◆ **Data supplied**
━━━━━━━━━━━━━━━━━━━━
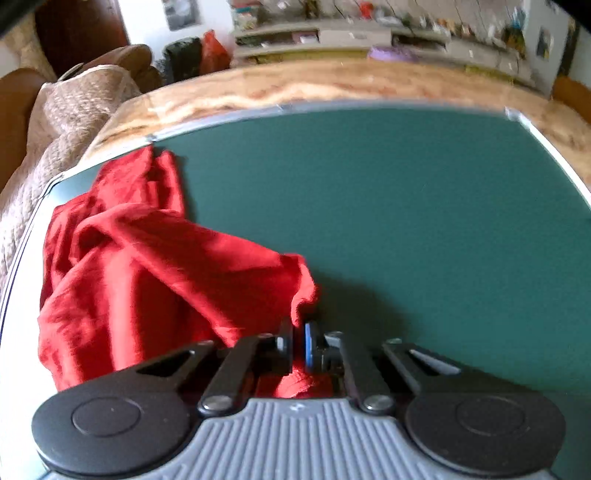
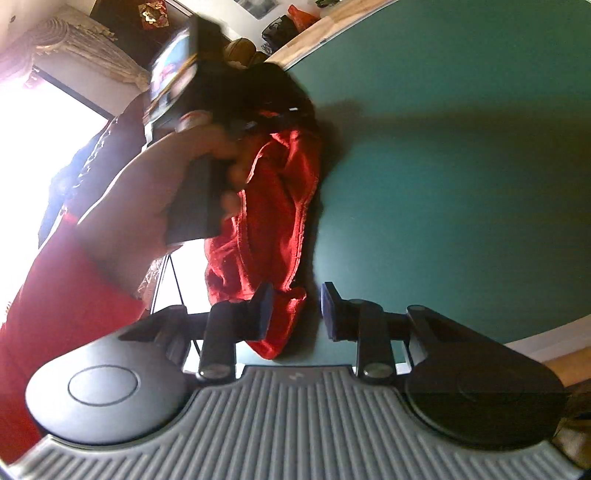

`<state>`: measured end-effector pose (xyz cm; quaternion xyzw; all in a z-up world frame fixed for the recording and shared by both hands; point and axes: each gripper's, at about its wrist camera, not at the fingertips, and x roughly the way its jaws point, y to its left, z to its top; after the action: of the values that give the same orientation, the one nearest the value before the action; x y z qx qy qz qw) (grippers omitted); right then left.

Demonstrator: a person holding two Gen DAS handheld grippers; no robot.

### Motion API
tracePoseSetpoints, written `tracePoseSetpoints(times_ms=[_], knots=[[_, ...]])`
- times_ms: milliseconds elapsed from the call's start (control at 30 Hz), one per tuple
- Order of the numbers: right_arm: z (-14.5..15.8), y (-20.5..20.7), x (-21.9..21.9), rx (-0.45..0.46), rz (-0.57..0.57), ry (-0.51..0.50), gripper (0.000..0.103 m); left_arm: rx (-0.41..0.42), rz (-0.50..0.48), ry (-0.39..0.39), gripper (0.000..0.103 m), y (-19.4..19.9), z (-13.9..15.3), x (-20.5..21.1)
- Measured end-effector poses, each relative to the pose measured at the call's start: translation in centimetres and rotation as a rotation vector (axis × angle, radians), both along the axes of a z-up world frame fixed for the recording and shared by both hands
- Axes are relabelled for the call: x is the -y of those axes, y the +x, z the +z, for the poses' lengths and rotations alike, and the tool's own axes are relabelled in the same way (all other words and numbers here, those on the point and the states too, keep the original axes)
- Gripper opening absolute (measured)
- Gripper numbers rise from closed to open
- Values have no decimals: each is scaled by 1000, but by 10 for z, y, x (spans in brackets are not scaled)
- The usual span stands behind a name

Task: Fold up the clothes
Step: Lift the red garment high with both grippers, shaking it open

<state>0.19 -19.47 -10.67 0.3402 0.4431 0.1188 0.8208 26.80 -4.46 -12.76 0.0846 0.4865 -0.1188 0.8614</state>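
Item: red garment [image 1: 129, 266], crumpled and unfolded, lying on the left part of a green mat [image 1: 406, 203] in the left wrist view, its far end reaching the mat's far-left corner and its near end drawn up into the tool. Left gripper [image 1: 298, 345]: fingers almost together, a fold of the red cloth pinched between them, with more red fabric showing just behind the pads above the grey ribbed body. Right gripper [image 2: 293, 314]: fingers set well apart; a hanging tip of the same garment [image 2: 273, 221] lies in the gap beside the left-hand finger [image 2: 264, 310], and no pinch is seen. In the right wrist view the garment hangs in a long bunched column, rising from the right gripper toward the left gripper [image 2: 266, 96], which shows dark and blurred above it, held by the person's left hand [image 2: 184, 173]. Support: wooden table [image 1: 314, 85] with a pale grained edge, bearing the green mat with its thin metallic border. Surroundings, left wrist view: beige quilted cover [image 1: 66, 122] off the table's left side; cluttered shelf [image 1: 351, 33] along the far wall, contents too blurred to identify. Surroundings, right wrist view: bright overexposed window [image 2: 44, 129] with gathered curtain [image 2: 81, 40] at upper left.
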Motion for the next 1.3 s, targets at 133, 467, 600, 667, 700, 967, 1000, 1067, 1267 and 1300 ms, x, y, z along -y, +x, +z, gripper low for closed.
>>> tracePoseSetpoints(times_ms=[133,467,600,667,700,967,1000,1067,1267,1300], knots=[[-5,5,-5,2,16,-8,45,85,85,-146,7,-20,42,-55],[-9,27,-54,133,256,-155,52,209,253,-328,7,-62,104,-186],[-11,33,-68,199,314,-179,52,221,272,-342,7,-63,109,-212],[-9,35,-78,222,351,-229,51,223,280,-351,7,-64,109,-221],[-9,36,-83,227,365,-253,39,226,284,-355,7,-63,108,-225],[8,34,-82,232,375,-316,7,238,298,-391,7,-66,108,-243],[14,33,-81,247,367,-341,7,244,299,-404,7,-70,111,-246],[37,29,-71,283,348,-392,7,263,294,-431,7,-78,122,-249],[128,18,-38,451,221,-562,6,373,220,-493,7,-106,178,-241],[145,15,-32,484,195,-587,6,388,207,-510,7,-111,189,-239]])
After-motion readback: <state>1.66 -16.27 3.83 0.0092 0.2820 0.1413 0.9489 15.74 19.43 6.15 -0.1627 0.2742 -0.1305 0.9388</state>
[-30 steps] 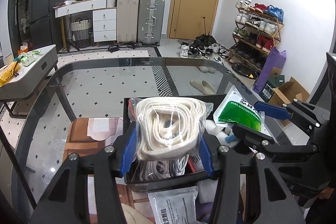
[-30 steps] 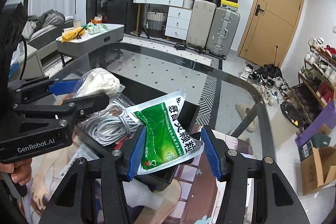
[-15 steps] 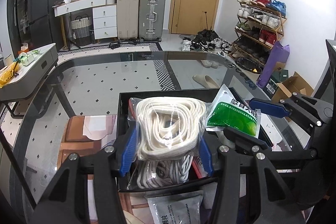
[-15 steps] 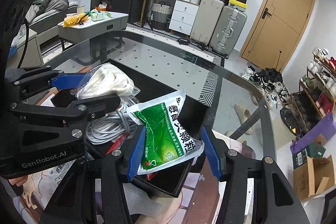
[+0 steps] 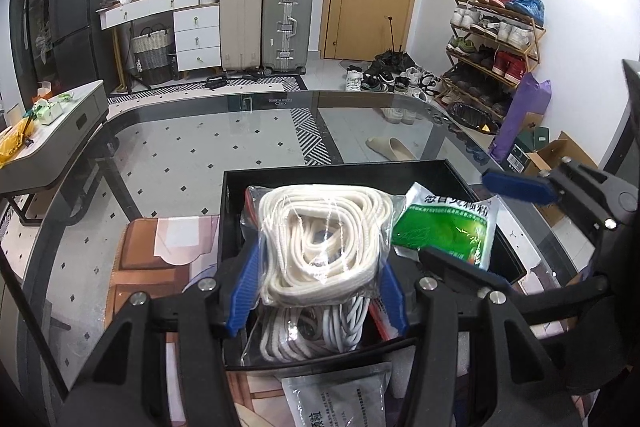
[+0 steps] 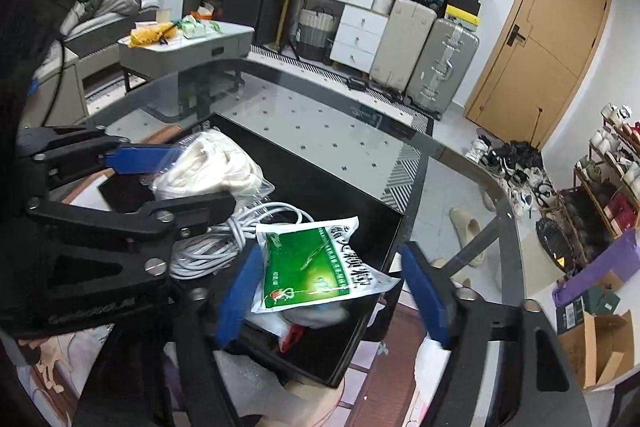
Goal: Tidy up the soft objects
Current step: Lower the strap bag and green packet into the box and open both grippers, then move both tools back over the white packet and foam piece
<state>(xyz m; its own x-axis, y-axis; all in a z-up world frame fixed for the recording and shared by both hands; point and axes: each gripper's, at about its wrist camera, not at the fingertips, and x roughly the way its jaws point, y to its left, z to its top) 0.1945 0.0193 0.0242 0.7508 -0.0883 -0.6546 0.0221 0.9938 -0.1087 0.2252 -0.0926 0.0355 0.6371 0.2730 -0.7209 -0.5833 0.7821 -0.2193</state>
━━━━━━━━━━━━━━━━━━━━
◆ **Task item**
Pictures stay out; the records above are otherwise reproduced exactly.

◆ **Result of this task**
`<state>`: measured end-effector pose (xyz cm; quaternion xyzw; all in a z-up world frame fixed for the recording and shared by both hands; point and axes: each gripper's, at about its wrist camera, not at the fingertips, and x roughly the way its jaws point, y to its left, z to its top; after the action: of the values that give the same orientation, the one nearest the value before the action; x y z qx qy qz qw) (grippers omitted); right then left.

Demonstrator: a person holding two Gen DAS handheld grippers; no robot.

### Motion API
tracePoseSetpoints, written `tracePoseSetpoints(times_ms=[_], knots=[[_, ...]])`
- times_ms: milliseconds elapsed from the call's start (control at 30 Hz), one per tuple
- Order of the numbers: right_arm: z (-14.5..15.8), y (-20.5..20.7), x (-21.9..21.9), rx (-0.45..0.46), rz (-0.57..0.57), ry (-0.51..0.50), gripper (0.000..0.103 m); left_arm: rx (-0.41..0.42), rz (-0.50..0.48), ry (-0.39..0.39), gripper (0.000..0.103 m), y (-19.4..19.9), z (-13.9..15.3), x (-20.5..21.1)
- Measured end-effector poses, each relative to the pose measured at the call's start: translation in centimetres and rotation as a rotation vector (axis × angle, radians), both along the axes of a z-up world frame fixed for the recording and shared by both hands
- Axes are relabelled for the call: x is the -y of those axes, y the +x, z the +z, for the poses' lengths and rotations alike, and the tool's own axes are relabelled in the same way (all other words and numbers here, those on the point and the states too, keep the original axes)
- Gripper opening absolute (measured)
- Gripper numbers rise from closed to open
- Values have no decimals: each is scaled by 1000, but by 10 for z, y, x (spans in brackets are not scaled)
- The usual span stands behind a name

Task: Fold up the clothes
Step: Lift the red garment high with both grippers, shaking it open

<state>0.19 -19.47 -10.67 0.3402 0.4431 0.1188 0.8208 26.80 -4.46 -12.76 0.0846 0.4865 -0.1188 0.8614</state>
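Item: red garment [image 1: 129, 266], crumpled and unfolded, lying on the left part of a green mat [image 1: 406, 203] in the left wrist view, its far end reaching the mat's far-left corner and its near end drawn up into the tool. Left gripper [image 1: 298, 345]: fingers almost together, a fold of the red cloth pinched between them, with more red fabric showing just behind the pads above the grey ribbed body. Right gripper [image 2: 293, 314]: fingers set well apart; a hanging tip of the same garment [image 2: 273, 221] lies in the gap beside the left-hand finger [image 2: 264, 310], and no pinch is seen. In the right wrist view the garment hangs in a long bunched column, rising from the right gripper toward the left gripper [image 2: 266, 96], which shows dark and blurred above it, held by the person's left hand [image 2: 184, 173]. Support: wooden table [image 1: 314, 85] with a pale grained edge, bearing the green mat with its thin metallic border. Surroundings, left wrist view: beige quilted cover [image 1: 66, 122] off the table's left side; cluttered shelf [image 1: 351, 33] along the far wall, contents too blurred to identify. Surroundings, right wrist view: bright overexposed window [image 2: 44, 129] with gathered curtain [image 2: 81, 40] at upper left.
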Motion for the next 1.3 s, targets at 133, 467, 600, 667, 700, 967, 1000, 1067, 1267 and 1300 ms, x, y, z along -y, +x, +z, gripper low for closed.
>>> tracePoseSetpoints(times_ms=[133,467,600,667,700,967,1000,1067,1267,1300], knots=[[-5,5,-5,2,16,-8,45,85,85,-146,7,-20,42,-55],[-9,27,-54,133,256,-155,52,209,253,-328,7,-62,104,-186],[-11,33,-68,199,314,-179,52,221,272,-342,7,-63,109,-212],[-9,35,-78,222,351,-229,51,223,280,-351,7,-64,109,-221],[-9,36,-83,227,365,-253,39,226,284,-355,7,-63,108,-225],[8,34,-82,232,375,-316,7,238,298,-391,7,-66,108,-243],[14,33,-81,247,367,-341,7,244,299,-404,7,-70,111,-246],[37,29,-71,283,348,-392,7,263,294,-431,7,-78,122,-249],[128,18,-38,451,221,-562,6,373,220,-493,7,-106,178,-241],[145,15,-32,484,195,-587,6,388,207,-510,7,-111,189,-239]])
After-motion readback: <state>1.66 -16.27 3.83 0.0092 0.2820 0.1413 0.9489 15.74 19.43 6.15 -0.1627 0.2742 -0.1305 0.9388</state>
[-30 steps] 
[-30 steps] 
[-15 steps] 
[-15 steps] 
[+0 steps] 
[+0 steps] 
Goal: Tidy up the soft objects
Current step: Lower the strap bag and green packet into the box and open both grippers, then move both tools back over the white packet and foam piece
<state>(xyz m; its own x-axis, y-axis; all in a z-up world frame fixed for the recording and shared by both hands; point and axes: each gripper's, at about its wrist camera, not at the fingertips, and x roughly the way its jaws point, y to its left, z to its top) 0.1945 0.0193 0.0242 0.7508 -0.0883 -0.6546 0.0221 0.9938 -0.1087 0.2252 -0.0926 0.0355 0.6371 0.2730 -0.7209 -0.5833 0.7821 -0.2193</state>

This completes the response to the exercise.